| WORK TO COMPLETE |
Exact reproduction required: the lines below from the line with "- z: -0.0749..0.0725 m" to the line with "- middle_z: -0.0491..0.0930", both ends included, and no others.

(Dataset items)
---*---

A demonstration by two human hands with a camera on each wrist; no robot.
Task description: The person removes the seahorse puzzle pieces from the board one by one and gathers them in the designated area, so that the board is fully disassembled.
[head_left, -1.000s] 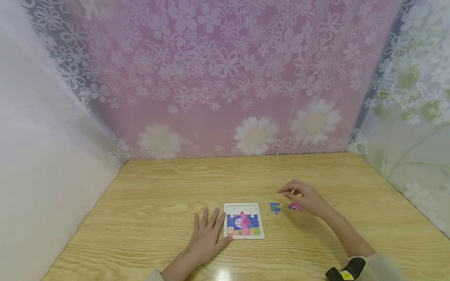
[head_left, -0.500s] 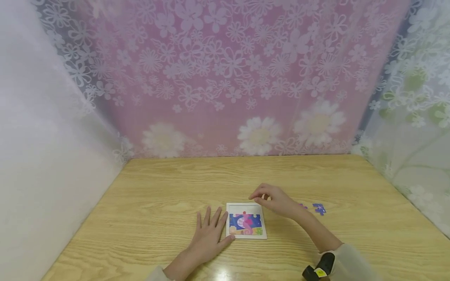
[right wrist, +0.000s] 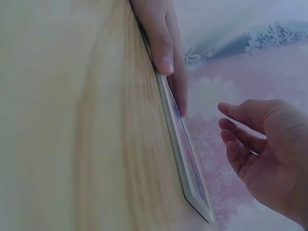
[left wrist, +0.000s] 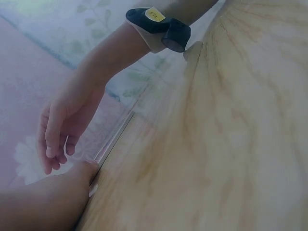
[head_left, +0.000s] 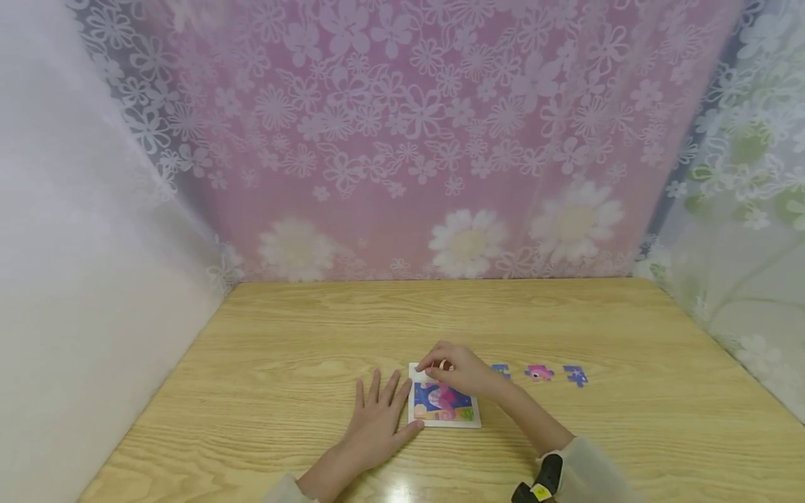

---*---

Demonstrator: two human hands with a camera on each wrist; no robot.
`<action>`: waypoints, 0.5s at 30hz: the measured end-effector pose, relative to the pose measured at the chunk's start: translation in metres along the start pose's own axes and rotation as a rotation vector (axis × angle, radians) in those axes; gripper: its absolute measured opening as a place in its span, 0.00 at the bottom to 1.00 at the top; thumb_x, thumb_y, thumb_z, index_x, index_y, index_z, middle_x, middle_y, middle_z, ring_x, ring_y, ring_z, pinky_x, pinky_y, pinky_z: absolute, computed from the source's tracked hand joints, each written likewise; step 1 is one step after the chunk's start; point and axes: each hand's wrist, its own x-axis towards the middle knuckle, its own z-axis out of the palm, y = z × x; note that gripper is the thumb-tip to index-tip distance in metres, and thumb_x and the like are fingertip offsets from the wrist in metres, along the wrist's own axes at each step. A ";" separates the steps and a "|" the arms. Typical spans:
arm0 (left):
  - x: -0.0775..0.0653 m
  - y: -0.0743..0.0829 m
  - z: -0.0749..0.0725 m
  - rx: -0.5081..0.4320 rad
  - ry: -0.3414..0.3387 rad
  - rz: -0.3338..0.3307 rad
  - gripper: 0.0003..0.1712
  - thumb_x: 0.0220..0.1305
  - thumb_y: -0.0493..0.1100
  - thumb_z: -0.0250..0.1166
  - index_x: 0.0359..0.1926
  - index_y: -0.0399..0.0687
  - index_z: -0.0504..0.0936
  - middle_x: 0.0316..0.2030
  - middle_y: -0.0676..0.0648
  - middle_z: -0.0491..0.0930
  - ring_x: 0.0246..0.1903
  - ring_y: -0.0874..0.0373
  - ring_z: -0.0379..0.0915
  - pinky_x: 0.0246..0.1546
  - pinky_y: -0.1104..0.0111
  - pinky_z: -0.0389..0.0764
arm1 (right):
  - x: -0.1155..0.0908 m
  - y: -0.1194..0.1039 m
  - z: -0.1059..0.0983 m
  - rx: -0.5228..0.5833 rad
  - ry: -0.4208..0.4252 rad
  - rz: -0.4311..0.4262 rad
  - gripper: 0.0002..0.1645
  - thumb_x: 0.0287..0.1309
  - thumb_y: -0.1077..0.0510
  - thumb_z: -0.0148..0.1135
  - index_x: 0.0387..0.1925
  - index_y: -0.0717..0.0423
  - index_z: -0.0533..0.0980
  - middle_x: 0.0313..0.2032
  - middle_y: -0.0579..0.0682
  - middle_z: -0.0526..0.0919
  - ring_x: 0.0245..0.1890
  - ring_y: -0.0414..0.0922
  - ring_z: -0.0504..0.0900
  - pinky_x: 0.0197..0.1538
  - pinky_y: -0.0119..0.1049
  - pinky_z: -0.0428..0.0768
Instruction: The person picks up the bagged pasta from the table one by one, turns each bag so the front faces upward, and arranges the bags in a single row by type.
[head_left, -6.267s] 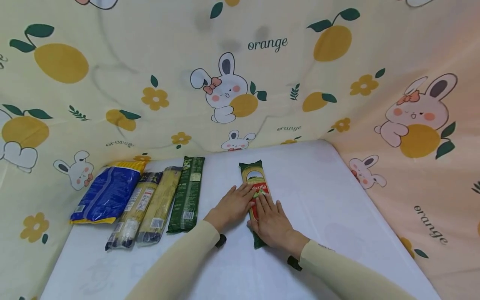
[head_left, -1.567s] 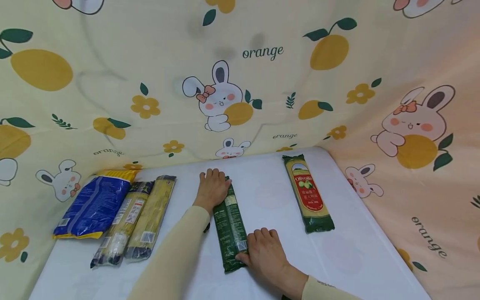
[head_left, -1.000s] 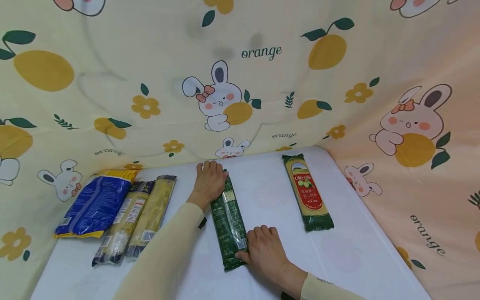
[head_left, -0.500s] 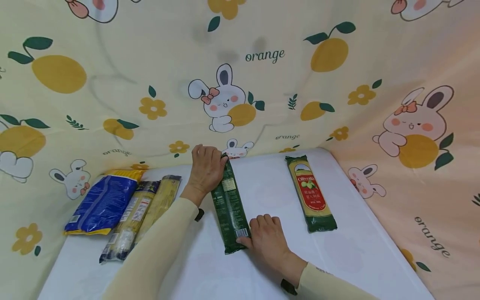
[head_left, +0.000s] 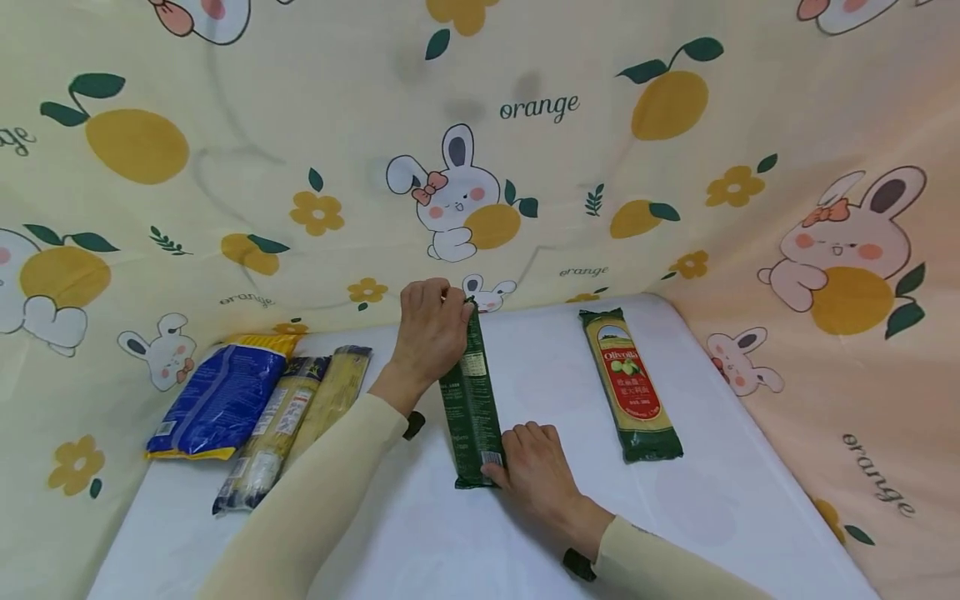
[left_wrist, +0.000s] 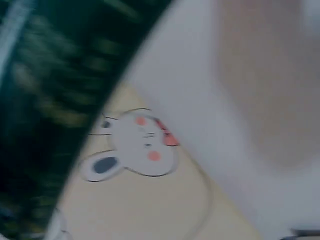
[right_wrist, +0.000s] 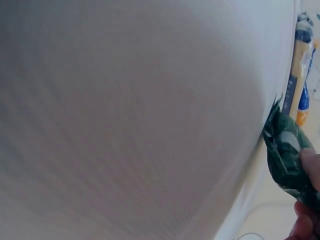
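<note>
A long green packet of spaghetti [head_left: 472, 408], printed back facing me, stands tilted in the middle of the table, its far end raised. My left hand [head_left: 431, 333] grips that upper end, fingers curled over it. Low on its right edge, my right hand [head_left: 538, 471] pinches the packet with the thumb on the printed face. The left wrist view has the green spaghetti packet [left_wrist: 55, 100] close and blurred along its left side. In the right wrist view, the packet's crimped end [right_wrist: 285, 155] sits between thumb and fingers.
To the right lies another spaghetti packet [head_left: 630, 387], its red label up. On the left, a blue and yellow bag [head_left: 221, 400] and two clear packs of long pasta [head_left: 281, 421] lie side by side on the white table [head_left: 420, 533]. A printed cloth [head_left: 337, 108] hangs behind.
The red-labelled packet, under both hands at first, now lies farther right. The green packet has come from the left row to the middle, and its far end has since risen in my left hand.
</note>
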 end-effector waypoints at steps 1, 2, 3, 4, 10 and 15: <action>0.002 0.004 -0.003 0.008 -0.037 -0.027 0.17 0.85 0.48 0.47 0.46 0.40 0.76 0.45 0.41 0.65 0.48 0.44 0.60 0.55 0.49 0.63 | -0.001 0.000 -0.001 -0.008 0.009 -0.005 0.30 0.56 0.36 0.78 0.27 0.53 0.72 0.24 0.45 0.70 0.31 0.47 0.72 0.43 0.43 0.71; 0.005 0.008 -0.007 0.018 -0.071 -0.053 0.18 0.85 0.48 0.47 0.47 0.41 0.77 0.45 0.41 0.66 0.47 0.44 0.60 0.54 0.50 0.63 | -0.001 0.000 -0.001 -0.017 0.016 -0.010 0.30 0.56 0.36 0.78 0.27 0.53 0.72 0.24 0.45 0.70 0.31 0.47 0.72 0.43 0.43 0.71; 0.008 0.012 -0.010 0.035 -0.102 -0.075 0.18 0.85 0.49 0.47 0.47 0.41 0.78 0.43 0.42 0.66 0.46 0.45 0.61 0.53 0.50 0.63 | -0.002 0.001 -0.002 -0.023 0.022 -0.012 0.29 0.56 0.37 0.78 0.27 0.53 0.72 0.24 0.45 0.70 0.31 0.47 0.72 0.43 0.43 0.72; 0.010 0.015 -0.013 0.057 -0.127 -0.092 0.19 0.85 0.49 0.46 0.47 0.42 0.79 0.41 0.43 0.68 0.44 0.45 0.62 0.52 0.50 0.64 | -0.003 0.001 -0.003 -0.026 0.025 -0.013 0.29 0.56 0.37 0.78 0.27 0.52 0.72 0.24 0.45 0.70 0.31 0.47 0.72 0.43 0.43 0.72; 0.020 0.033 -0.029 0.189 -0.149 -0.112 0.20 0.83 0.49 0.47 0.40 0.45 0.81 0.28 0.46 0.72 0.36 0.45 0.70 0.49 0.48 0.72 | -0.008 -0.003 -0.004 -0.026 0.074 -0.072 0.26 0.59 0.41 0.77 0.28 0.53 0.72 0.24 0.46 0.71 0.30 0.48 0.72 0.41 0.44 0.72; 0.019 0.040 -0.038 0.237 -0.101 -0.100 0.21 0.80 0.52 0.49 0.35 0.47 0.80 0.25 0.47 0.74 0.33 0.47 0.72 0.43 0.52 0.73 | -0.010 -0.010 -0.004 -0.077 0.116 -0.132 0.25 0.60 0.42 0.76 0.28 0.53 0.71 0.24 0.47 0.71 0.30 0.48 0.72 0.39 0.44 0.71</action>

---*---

| YOUR RESPONSE |
  - z: -0.0749..0.0725 m
  - rx: -0.5081..0.4320 rad
  - ry: -0.3414..0.3387 rad
  - rz: -0.3338..0.3307 rad
  - gripper: 0.0003..0.1712
  - thumb_x: 0.0220..0.1305
  - thumb_y: -0.0493..0.1100
  - thumb_z: -0.0250..0.1166
  - index_x: 0.0359..0.1926
  - index_y: -0.0399..0.0687
  - index_z: -0.0504..0.0936
  - middle_x: 0.0316..0.2030
  - middle_y: -0.0676..0.0648
  - middle_z: -0.0491..0.0930

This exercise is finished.